Roma, 11 de Novembro de 2014 (Zenit.org) Sergio Mora


Neste domingo, 9 de Novembro, completaram-se 25 anos da queda do Muro de Berlim. O embaixador da Polónia junto à Santa Sé, Piotr Nowina-Konopka, então ministro do primeiro governo livre depois do comunismo naquele país e porta-voz de Lech Walesa e do sindicato Solidarnosc durante a lei marcial, contou a ZENIT como João Paulo II deu aos polacos a esperança que derrubou a Cortina de Ferro.

Apresentamos aos nossos leitores a segunda parte da entrevista:

ZENIT: O senhor acha que o atentado de 1981 contra João Paulo II foi ordenado por Moscovo?
Embaixador Nowina: Para nós, a situação era muito clara. O sindicato Solidarnosc estava crescendo na Polónia e se tornava cada vez mais pujante, apesar do regime que tentava impedi-lo. É evidente que a raiz da nossa força estava no papa, no Vaticano. O atentado deixou evidente para nós que as forças do “antigo regime” queriam parar o avanço desta situação na Polónia, porque incentivava tendências semelhantes nos países vizinhos que também estavam sob o sistema soviético. E perceberam que, se as coisas continuassem assim na Polónia, a “doença” se alastraria por toda parte. Para nós, ficou claro que o atentado foi organizado por Moscovo.

ZENIT: Ali Agca, no fim das contas, era um marionete?
Embaixador Nowina: Sim, apesar de que não encontramos todos os elementos para uma prova formal. Mas convinha a quem? Isto é evidente.

ZENIT: Com a morte de João Paulo II podia acabar tudo?
Embaixador Nowina: Não sei, não sabemos o que teria acontecido se tivessem matado o papa. Ele conseguiu sobreviver e, para nós, foi um sinal divino, um milagre. Podia ter morrido! Agca era um profissional e disparou de muito perto. Era fácil matá-lo.

ZENIT: Como foi aquele 13 de maio de 1981, quando vocês souberam que o papa tinha sofrido um atentado?
Embaixador Nowina: Foi um drama, foi uma longa e profunda noite de oração. Toda a Polónia elevou orações. Para nós, ele era um ponto de referência, de esperança. Depois da viagem dele à Polónia, todos diziam: o papa é polaco, o papa veio e nos mostrou que não estamos sozinhos, numa sociedade que conseguiu fazer a greve de Gdansk, que levou ao estabelecimento de um sindicato livre, o primeiro no mundo comunista, com certa liberdade de imprensa, podendo ler livros e jornais sem ser presos.

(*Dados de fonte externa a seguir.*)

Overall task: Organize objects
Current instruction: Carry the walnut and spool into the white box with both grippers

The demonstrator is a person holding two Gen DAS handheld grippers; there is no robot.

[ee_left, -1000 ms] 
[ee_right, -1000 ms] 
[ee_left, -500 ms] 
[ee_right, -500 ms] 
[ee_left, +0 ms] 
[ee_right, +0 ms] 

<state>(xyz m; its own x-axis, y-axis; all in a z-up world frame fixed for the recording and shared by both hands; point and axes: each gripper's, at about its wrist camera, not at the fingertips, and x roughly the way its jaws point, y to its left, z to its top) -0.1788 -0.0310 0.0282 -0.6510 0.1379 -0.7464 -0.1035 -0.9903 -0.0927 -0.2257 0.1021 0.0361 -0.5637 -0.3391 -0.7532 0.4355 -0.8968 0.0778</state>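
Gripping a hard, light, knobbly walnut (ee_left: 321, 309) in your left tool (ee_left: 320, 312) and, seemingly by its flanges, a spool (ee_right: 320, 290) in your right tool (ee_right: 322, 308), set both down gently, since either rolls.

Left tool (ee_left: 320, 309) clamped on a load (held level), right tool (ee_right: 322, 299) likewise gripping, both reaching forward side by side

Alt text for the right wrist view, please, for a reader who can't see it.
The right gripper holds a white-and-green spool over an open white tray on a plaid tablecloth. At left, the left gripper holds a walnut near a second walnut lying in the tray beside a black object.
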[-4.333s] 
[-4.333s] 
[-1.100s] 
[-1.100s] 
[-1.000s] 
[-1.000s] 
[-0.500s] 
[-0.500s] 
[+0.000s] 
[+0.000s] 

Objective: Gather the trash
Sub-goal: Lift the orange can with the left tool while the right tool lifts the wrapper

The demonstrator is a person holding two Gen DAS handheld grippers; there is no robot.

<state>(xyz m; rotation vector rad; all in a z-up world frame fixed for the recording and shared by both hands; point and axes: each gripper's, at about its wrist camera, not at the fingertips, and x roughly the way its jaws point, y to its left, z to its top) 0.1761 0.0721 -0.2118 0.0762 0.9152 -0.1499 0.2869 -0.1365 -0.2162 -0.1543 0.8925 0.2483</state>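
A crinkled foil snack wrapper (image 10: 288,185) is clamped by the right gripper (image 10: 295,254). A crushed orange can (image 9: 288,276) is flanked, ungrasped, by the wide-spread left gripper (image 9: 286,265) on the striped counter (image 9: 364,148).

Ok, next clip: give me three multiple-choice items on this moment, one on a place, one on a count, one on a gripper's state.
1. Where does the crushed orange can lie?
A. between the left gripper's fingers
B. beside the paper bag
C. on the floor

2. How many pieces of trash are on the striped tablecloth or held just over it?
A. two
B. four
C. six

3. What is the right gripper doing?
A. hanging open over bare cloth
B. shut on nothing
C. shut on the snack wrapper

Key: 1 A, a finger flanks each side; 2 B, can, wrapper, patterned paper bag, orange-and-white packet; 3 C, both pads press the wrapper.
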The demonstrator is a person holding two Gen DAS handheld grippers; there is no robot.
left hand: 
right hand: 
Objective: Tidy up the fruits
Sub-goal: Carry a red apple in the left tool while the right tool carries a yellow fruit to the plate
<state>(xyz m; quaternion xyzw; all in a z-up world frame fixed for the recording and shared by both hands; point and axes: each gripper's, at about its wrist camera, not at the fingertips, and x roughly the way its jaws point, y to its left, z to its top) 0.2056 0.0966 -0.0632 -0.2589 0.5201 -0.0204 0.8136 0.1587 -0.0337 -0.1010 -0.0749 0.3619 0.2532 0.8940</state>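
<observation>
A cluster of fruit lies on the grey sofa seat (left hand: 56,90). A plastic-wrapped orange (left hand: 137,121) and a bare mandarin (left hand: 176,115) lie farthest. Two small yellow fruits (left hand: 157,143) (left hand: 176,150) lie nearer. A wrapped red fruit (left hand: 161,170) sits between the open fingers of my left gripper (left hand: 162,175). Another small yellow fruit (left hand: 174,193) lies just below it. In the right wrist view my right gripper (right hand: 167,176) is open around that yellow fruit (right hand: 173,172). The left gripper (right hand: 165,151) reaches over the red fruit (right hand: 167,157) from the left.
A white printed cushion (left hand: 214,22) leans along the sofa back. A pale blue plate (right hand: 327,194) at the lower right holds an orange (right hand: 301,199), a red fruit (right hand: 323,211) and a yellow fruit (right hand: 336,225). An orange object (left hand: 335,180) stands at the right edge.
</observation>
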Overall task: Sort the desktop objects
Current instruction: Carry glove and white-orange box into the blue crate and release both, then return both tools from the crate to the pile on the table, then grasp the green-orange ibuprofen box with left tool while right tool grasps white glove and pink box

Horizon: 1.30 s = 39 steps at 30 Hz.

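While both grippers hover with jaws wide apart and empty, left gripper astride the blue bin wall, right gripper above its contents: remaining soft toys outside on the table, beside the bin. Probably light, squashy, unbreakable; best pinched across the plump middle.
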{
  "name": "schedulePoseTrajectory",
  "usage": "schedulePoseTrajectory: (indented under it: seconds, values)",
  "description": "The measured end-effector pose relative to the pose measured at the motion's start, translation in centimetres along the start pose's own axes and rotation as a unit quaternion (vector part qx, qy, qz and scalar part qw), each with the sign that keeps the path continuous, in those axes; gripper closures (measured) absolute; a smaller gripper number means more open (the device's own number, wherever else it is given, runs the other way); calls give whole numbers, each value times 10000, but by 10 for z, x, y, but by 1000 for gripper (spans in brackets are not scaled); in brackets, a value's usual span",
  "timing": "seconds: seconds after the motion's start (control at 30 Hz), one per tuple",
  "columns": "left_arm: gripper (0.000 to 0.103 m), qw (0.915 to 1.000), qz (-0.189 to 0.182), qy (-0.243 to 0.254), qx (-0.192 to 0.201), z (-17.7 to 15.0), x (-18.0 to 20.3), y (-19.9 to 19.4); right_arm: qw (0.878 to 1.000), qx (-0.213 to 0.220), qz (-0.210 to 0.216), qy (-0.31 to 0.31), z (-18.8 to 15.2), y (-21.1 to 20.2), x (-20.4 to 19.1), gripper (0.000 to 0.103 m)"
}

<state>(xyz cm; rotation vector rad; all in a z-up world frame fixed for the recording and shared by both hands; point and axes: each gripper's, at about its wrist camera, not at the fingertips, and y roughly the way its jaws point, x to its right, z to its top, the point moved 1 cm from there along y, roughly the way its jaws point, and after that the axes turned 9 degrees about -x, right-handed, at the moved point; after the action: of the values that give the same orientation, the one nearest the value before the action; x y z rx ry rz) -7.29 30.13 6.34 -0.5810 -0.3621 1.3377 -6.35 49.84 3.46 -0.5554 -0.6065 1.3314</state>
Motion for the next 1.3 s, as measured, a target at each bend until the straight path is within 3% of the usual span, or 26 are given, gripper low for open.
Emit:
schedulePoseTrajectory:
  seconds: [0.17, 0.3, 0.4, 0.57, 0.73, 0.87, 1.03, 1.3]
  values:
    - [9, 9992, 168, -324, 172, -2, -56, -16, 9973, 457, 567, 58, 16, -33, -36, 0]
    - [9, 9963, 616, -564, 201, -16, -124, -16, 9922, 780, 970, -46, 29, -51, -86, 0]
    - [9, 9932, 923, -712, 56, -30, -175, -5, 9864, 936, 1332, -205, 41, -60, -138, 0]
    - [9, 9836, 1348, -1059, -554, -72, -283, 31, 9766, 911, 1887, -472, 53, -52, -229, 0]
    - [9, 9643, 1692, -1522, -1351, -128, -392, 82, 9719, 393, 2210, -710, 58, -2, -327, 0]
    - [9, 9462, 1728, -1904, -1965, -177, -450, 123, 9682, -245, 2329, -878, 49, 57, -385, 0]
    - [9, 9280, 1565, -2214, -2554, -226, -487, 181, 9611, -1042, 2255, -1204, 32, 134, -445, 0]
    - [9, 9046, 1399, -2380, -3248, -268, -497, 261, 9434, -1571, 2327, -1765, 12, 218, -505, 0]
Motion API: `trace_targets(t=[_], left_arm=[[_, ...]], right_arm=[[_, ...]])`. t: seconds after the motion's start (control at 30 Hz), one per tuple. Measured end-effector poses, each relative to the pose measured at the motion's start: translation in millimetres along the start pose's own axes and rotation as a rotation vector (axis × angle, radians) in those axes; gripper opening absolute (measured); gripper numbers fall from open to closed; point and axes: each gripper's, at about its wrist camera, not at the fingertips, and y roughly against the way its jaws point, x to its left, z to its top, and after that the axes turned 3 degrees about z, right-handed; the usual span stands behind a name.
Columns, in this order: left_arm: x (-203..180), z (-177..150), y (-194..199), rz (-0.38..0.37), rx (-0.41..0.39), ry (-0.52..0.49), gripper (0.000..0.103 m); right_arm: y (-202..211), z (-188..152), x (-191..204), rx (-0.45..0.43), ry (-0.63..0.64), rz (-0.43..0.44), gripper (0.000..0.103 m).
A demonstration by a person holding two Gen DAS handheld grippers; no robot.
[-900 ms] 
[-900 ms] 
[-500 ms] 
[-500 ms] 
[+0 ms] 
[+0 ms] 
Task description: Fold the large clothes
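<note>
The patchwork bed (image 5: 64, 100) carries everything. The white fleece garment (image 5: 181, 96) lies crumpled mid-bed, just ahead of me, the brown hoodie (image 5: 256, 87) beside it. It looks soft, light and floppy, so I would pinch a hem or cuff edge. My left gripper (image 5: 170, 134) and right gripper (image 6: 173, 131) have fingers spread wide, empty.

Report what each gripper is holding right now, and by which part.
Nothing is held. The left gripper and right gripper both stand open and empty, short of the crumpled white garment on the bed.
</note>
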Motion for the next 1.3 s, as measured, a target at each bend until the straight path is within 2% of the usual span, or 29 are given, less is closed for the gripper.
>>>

Por tudo isso, a ideia de nos vermos privados daquele papa era um drama para todos os polacos, porque tudo aquilo podia acabar.

ZENIT: Como ficaram sabendo da melhora do Santo Padre?
Embaixador Nowina: Não foi de repente. Pouco a pouco, em duas ou três semanas, soubemos que ele estava melhorando. O cardeal primaz, Stefan Wyszynski, que faleceu quando o papa estava ainda no hospital, nos dizia que era ele quem queria pagar o preço desse atentado e que ele oferecia a vida para que o papa sobrevivesse.

ZENIT: E a volta de João Paulo II à Polónia depois do atentado?
Embaixador Nowina: Ele voltou em 1983, em plena época marcial, e para nós foi uma reactivação, porque as estruturas clandestinas estavam destruídas. Melhorou o nosso moral. A ideia era “resistam, resistam”, porque era um período muito difícil, de repressão contra a oposição democrática, com a polícia, os partidos, a repressão. E ele voltou de novo em Junho de 1987, dois anos antes das eleições em que ganhamos tudo o que era possível ganhar em eleições parcialmente livres.